**** Data provided

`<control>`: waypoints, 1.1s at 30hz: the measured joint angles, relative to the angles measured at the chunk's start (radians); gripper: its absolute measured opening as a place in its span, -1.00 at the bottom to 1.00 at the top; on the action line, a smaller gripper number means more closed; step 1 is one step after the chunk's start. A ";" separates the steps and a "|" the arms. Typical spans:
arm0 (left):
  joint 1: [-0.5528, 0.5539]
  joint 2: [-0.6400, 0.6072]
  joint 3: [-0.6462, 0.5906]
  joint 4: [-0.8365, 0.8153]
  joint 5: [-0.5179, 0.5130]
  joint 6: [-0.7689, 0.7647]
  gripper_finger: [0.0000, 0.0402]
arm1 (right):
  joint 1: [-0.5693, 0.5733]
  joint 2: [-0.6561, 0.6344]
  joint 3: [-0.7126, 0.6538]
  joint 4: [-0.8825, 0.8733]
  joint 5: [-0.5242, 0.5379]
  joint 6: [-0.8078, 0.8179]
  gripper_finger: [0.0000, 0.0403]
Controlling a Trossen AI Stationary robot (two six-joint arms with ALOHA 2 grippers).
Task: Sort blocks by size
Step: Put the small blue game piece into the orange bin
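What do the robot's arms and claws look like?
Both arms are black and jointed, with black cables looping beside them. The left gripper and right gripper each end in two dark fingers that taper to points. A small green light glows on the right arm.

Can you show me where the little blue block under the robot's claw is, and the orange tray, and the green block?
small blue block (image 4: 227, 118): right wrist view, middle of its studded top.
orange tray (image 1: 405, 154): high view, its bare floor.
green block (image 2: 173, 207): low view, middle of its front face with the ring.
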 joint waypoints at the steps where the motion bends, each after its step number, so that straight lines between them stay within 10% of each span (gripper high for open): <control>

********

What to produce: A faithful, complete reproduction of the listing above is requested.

Task response:
`<control>`: waypoints, 1.1s at 30hz: the measured joint angles, relative to the angles measured at the chunk's start (radians); gripper: its absolute measured opening as a place in its span, -1.00 at the bottom to 1.00 at the top; on the action line, a smaller gripper number means more closed; step 1 is one step after the chunk's start. A ";" separates the steps and a "|" the arms. Typical spans:
arm0 (left):
  joint 1: [-0.5528, 0.5539]
  joint 2: [-0.6400, 0.6072]
  joint 3: [-0.6462, 0.5906]
  joint 4: [-0.8365, 0.8153]
  joint 5: [-0.5179, 0.5130]
  joint 6: [-0.7689, 0.7647]
  gripper_finger: [0.0000, 0.0402]
arm1 (right):
  joint 1: [-0.5693, 0.5733]
  joint 2: [-0.6561, 0.6344]
  joint 3: [-0.7126, 0.6538]
  joint 4: [-0.8825, 0.8733]
  joint 5: [-0.5242, 0.5379]
  joint 6: [-0.8078, 0.8179]
  gripper_finger: [0.0000, 0.0403]
Controlling a Trossen AI Stationary robot (two six-joint arms with ALOHA 2 grippers).
Task: Sort blocks by size
Step: Put the small blue game piece into the orange bin
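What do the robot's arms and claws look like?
Both arms are black and jointed, with black cables looping beside them. The left gripper and right gripper each end in two dark fingers that taper to points. A small green light glows on the right arm.

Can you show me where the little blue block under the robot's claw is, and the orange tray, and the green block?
small blue block (image 4: 227, 118): right wrist view, middle of its studded top.
orange tray (image 1: 405, 154): high view, its bare floor.
green block (image 2: 173, 207): low view, middle of its front face with the ring.
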 joint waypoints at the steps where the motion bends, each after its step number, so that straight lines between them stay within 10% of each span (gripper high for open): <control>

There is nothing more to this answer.